Czym będzie można zaszczepić się w galerii handlowej? Do tego programu rządzący przekażą jednodawkowe szczepionki firmy Johnson & Johnson. Jak dodał Dworczyk, z czasem będą dołączane inne szczepionki.
Minister nie podał jednak konkretnych lokalizacji, gdzie szczepienia już ruszyły. Ujawnił jedynie, że osiem pilotażowych punktów w centrów handlowych ruszyło w Warszawie, Opolu, Bytomiu, Zabrzu, Łodzi i Toruniu.
Kolejne galerie są teraz rząd zachęcane do udziału w programie. Dworczyk oprócz startu w galeriach, poinformował również o programie szczepień w aptekach. Do tej pory do tego programu zgłosiło się ok. 450 placówek z całej Polski.

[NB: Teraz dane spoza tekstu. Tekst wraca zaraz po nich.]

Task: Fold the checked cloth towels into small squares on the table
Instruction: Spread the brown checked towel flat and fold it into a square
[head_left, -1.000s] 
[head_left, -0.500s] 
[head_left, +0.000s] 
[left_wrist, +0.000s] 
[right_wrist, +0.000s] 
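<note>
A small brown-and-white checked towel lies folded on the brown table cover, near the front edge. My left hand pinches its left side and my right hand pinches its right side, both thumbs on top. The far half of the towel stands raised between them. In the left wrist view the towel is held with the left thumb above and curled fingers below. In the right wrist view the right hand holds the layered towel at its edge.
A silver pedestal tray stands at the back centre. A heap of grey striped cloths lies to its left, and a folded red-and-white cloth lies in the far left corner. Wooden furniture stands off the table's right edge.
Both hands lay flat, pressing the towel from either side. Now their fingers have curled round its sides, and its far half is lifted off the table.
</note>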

Według najnowszych danych, w Polsce wykonano dotąd dokładnie 27 467 853 szczepień. W pełni zaszczepionych, czyli dwiema dawkami preparatów od firm Pfizer/BioNTech, Moderna i AstraZeneca, a także jednodawkową szczepionką Johnson & Johnson jest 11 934 134 osób. Dzienna liczba szczepień wyniosła 376 565.
To dużo, ale wciąż za mało. Wirusolodzy są tu zgodni, by szczepienia były skuteczna w sensie pokonania pandemii koronawirusa, muszą objąć co najmniej 60 proc. populacji. W Polsce żyje blisko 38 mln osób, zatem zaszczepić powinno się co najmniej 23 mln.